Diese Länder haben erkannt, wie wesentlich Design für die Qualifikation von Produktion und Produkten, für die internationale Wettbewerbsfähigkeit, für die Konsolidierung von Wirtschaftsstandorten und für technische Innovationen, ja insgesamt für die Legitimationsfähigkeit des Wirtschaftens selber sind. 

Um so unverständlicher erscheint es internationalen Beobachtern der österreichischen Entwicklung (wie dem deutschen Design-Vordenker Professor Michael Erlhoff), daß "ausgerechnet Österreich gewissermaßen rückläufig zu handeln beabsichtigen könnte und seinem international renommierten Institut für Formgebung die Aktionsfähigkeit entziehen will". 

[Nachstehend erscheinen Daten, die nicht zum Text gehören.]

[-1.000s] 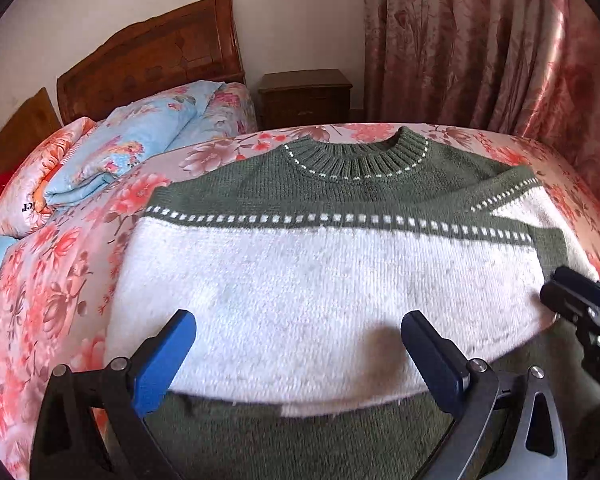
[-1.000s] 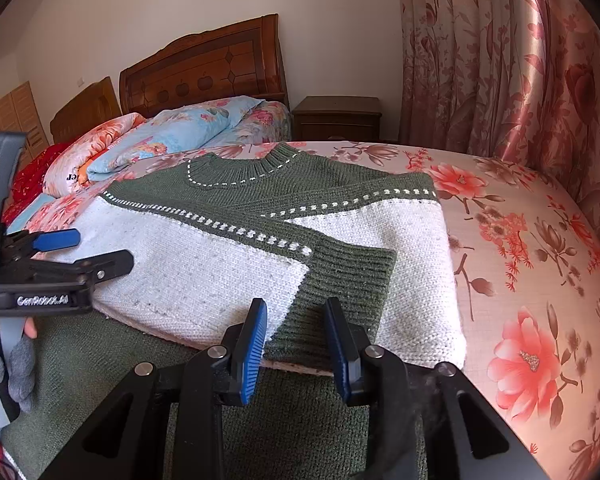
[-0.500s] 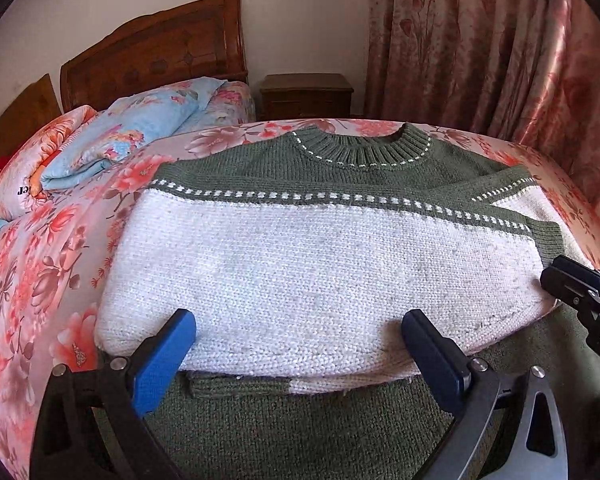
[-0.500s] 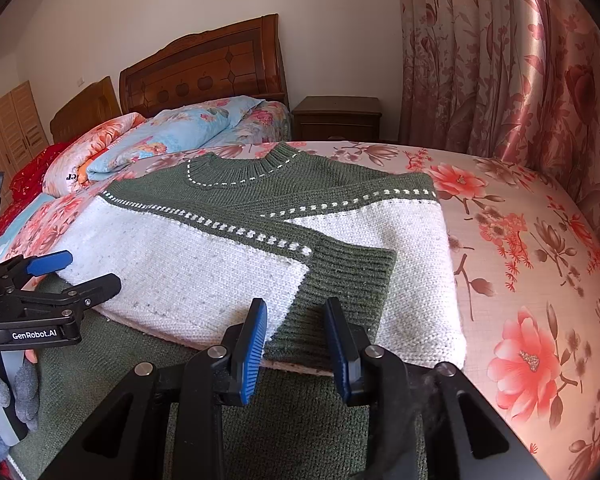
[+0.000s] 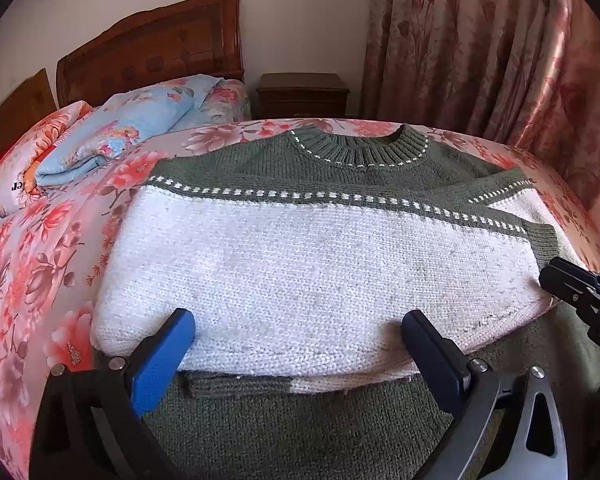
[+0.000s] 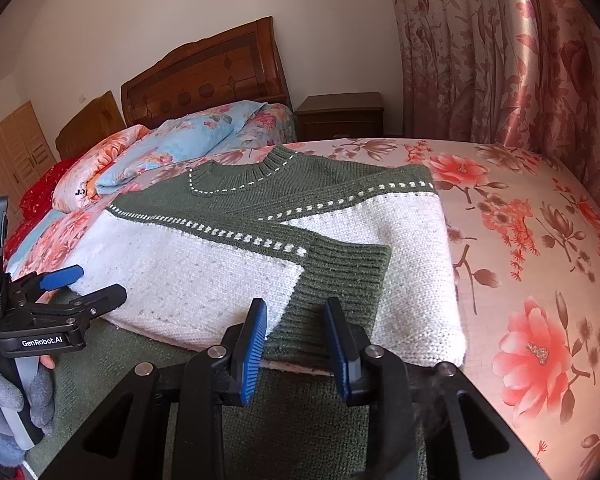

Die bevorstehende Übernahme des EU-Ratsvorsitzes durch unser Land wäre eine gute Gelegenheit, die anstehende Modernisierung des Unternehmens Österreich  durch ein umfassendes und langfristig angelegtes Marketingkonzept für das Produkt Österreich  zu ergänzen. Strategisch wäre ein derartiges Konzept darauf auszurichten, österreichische Kreativität und Innovations-Kompetenz zu promoten: Nicht Exportförderung oder Technologie-Milliarden alleine führen zum Erfolg. Die notwendige Neu-Positionierung unseres Landes im europäischen Kontext kann nur dann gelingen, wenn wir die kreativen Fähigkeiten dieses Landes selbst zum Exportfaktor machen. 

03/98 - Dr. Gerhard Feltl ist Geschäftsführer des Kommunikationskonzerns IWG-Holding, Vizepräsident der Wiener Festwochen sowie Lehrbeauftragter am Institut für Kommunikationswissenschaften der Universität Salzburg.